Data extracted from a collection:
= = = = = = =

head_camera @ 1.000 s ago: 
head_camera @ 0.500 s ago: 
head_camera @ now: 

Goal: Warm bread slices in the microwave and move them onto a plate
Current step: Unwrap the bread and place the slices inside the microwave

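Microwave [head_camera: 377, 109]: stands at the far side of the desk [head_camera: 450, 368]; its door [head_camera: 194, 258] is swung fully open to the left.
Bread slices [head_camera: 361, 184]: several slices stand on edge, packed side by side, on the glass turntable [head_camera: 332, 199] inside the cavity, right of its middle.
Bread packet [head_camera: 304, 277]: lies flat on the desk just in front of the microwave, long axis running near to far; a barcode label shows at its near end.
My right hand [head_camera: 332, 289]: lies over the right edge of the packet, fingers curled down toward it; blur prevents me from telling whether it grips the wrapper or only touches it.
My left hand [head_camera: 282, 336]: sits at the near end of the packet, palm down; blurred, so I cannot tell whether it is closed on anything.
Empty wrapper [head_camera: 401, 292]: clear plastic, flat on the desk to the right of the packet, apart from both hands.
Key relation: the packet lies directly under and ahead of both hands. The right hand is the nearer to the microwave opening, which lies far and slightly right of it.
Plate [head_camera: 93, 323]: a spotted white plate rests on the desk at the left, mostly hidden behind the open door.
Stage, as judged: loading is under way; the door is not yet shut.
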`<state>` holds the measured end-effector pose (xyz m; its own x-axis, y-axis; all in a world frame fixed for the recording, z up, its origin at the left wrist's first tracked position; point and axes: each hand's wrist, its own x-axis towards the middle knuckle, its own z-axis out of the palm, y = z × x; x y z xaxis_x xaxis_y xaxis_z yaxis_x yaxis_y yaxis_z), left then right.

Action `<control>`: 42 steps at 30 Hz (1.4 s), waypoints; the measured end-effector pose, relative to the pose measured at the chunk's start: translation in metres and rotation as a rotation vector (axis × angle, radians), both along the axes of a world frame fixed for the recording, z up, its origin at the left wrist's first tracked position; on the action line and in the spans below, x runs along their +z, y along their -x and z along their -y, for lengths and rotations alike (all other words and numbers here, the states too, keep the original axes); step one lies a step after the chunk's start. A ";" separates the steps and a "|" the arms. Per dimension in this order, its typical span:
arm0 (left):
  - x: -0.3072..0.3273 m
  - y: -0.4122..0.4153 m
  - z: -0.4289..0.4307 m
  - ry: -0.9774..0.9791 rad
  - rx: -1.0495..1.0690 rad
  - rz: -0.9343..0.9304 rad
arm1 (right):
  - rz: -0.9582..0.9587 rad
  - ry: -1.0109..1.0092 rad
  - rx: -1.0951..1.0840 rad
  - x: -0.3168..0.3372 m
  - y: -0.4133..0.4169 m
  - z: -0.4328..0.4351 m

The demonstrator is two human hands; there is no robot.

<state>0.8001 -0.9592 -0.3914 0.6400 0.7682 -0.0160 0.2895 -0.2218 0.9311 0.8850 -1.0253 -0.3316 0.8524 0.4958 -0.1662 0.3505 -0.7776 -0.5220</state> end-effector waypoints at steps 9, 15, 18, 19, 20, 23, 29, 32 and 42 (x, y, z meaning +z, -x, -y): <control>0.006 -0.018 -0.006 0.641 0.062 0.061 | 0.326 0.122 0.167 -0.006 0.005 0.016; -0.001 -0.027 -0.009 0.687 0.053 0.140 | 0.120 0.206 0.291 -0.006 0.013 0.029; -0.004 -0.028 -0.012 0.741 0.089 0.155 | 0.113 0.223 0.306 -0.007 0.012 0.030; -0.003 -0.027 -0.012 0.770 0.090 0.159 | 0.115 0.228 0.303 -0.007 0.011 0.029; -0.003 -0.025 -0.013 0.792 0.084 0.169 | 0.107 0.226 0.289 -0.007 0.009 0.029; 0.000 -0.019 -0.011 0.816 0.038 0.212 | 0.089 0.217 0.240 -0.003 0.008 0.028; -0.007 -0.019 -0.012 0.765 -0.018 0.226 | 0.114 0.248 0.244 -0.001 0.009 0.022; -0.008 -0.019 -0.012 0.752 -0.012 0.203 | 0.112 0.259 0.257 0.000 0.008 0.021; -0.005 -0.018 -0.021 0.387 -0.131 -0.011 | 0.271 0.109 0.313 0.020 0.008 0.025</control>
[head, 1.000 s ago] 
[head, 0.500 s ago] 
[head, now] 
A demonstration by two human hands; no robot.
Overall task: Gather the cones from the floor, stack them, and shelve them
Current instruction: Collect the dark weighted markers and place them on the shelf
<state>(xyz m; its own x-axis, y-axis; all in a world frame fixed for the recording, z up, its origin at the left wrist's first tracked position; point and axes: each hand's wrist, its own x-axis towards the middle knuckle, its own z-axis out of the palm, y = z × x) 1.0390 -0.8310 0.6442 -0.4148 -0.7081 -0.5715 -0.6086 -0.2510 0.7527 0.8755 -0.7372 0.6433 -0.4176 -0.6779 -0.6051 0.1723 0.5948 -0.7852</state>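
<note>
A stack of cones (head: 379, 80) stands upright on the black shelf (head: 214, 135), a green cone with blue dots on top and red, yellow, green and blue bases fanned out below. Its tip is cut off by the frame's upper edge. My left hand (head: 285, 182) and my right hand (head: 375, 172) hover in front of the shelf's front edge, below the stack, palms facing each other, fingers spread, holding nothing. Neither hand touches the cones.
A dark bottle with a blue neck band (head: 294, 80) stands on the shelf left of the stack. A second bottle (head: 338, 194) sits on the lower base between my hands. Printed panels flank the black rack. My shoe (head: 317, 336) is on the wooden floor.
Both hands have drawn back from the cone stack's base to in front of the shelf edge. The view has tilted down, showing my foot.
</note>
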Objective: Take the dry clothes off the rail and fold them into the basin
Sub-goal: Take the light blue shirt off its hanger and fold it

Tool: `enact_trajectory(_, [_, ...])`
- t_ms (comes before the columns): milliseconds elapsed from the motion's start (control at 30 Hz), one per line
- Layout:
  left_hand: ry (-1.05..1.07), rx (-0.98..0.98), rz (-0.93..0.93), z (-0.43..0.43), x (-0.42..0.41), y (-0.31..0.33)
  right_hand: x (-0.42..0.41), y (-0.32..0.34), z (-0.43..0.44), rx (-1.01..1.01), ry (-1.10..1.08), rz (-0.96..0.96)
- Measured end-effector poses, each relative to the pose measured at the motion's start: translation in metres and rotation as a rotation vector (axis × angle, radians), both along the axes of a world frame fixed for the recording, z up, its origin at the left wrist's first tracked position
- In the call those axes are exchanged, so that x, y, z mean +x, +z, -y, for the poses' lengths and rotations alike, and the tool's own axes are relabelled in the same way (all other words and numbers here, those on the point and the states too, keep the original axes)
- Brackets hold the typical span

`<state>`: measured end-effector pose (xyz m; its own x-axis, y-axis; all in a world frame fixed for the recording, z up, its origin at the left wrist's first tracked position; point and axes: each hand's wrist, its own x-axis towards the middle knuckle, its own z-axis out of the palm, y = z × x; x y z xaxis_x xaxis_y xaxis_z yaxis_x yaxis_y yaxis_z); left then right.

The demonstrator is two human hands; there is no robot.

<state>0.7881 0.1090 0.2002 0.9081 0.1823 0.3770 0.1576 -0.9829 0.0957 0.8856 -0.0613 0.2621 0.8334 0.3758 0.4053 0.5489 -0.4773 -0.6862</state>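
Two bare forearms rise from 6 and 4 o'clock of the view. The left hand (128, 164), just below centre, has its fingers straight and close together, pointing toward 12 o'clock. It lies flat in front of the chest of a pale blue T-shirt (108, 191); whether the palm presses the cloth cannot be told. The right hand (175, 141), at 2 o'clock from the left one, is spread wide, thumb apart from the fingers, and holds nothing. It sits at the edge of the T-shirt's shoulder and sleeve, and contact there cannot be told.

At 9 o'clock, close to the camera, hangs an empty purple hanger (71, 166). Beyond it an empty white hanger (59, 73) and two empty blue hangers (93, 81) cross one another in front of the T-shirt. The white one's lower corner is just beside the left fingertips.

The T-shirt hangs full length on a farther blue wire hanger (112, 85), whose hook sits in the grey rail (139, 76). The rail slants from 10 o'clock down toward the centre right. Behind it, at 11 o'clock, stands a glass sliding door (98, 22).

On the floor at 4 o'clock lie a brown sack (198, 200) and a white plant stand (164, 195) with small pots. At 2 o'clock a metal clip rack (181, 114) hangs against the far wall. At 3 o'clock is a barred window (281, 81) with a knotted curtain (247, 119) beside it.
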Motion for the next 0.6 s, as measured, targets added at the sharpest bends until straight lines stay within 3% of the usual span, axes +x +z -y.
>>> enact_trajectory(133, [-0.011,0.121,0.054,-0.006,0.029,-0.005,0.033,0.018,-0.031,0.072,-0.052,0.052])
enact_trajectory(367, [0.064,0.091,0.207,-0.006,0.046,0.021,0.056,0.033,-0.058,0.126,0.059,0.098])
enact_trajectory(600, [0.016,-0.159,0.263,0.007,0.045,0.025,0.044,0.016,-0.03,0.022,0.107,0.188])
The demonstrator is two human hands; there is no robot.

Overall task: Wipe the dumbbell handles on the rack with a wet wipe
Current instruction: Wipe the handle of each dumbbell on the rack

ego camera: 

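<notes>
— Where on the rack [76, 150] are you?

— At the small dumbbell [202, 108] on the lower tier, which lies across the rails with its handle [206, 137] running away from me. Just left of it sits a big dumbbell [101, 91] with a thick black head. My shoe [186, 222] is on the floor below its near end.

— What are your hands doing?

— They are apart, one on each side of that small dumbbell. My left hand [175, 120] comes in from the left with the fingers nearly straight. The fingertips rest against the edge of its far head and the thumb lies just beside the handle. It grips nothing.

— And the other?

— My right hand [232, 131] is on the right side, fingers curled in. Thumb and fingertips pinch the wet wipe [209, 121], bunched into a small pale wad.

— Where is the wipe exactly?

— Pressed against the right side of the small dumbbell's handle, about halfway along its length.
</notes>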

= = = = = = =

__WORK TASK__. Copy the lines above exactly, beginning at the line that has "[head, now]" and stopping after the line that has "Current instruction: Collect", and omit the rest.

__ANSWER BOX__.
[head, now] 
A demonstration by two human hands; no robot.
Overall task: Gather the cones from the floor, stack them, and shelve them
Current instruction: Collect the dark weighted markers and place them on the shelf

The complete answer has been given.